CSE 322 Introduction to Formal Models in Computer Science

Final exam preparation

Remember that the final exam is Monday, June 6 at 8:30-10:20 in our regular classroom. There will be a review session Sunday, June 5 at 3:00 pm at a location to be announced. Please bring your questions.

The final exam will cover the entire course but particularly the following topics. There will be some emphasis on the CFL material.

  1. Strings and languages and operations on them.

  2. Regular expressions and regular languages.

  3. Deterministic finite automata: Formal definition as well as state diagrams.

  4. Nondeterministic finite automata: Formal definition as well as state diagrams.

  5. Converting NFAs to DFAs: The Subset construction

  6. DFAs for string matching.

  7. Every regular language is accepted by some finite automaton.

  8. Kleene's Theorem: Construction of regular expressions from NFAs.

  9. Closure of regular languages under intersection and complement, as well as union, concatenation and Kleene star.

  10. The Pumping Lemma for Regular Languages; Using it to prove languages non-regular

  11. Myhill-Nerode theorem and its implications: Using it to prove that languages are not regular. The fact that there is a unique minimal DFA for any regular language.

  12. Minimization algorithm for DFA's.

  13. Context-free grammars and languages: Formal definitions, derivations and parse trees, ambiguity.

  14. Pushdown Automata: Formal definitions and acceptance.

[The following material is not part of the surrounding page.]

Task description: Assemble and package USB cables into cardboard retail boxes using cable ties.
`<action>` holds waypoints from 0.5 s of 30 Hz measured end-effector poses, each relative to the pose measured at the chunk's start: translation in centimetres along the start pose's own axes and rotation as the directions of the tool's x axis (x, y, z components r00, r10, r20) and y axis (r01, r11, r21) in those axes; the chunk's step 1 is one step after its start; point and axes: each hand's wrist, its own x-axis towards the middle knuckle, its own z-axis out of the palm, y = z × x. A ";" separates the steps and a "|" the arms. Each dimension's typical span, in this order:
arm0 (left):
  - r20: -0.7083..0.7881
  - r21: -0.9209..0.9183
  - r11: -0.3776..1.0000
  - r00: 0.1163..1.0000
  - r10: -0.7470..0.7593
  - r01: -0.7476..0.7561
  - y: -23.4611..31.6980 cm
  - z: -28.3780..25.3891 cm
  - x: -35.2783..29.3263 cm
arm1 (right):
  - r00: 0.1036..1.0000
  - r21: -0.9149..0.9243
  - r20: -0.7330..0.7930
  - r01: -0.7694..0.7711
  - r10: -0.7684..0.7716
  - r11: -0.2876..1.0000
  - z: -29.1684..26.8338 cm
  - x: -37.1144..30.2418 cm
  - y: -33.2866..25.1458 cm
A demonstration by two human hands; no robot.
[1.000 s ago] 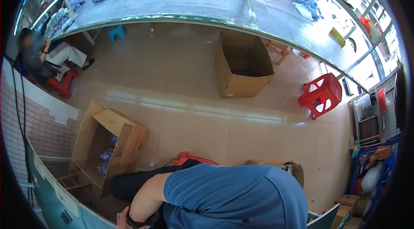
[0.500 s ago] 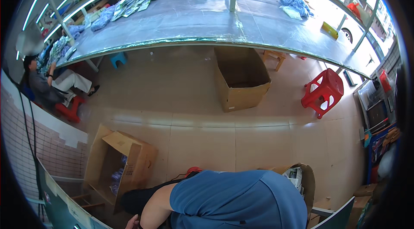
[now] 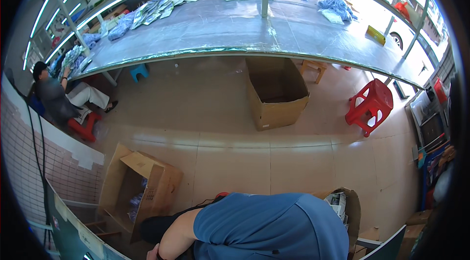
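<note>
A torso in a blue shirt (image 3: 274, 225), with a bare upper arm, fills the lower middle. Only part of my left hand (image 3: 153, 253) shows at the bottom edge, beside a dark wristband. Its fingers are mostly cut off, so whether it holds anything is unclear. My right hand is out of sight. A dark-trousered knee lies near the hand, close to an open cardboard box (image 3: 165, 186) with blue-purple bundles (image 3: 135, 203) inside. Right of the shirt, a cardboard bin (image 3: 354, 213) holds crumpled printed paper (image 3: 337, 201).
A long worktable (image 3: 210, 30) bears packets (image 3: 159, 10) and blue bundles (image 3: 338, 5). Before it stand an open-topped carton (image 3: 279, 115) and a red stool (image 3: 372, 103). A co-worker (image 3: 53, 96) sits at the left, hands on patterned cloth. Green panels (image 3: 68, 225) edge the lower corners.
The room has shifted slightly right and down in view, while the blue shirt stays almost in place. My left hand shows less of its fingers. The co-worker leans a little differently.
</note>
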 end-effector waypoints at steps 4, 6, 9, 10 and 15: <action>-0.122 0.214 0.977 0.992 0.017 0.009 1.5 1.0 0.0 | 0.997 -0.023 -0.052 -0.063 0.062 0.998 1.6 -0.7 1.7; -0.174 0.209 0.978 0.983 0.057 -0.020 1.9 1.3 0.1 | 0.994 -0.032 -0.075 -0.088 0.085 0.996 1.8 -1.1 2.1; -0.268 0.193 0.980 0.959 0.092 -0.040 1.6 1.7 -0.7 | 0.985 -0.060 -0.132 -0.117 0.109 0.991 3.5 -2.9 5.1; -0.292 0.193 0.980 0.951 0.107 -0.051 1.7 1.8 -0.7 | 0.983 -0.062 -0.145 -0.126 0.116 0.990 3.5 -2.5 4.0; -0.303 0.136 0.990 0.950 0.079 -0.039 0.7 2.5 -0.7 | 0.964 -0.076 -0.217 -0.175 0.155 0.982 3.8 -0.8 0.7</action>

  15. Every CFL is accepted by some PDA: Top-down and bottom-up constructions of PDA from CFG.

  16. The fact that languages accepted by PDAs are CFLs.

  17. Closure properties of CFL's: Union, concatenation, Kleene star, intersection with regular sets.

  18. Pumping Lemma for CFL's: Proofs that languages are not CFL's, CFL's not closed under intersection or complement.

  19. Recognizing whether languages are regular, context-free or neither.

  20. The fact that membership in any CFL can be recognized in O(n3) time (by the Cocke-Kasami-Younger algorithm).

  21. Diagonalization and countability.

  22. The fact that certain natural properties of programs, such as the halting problem, are not decidable by any program.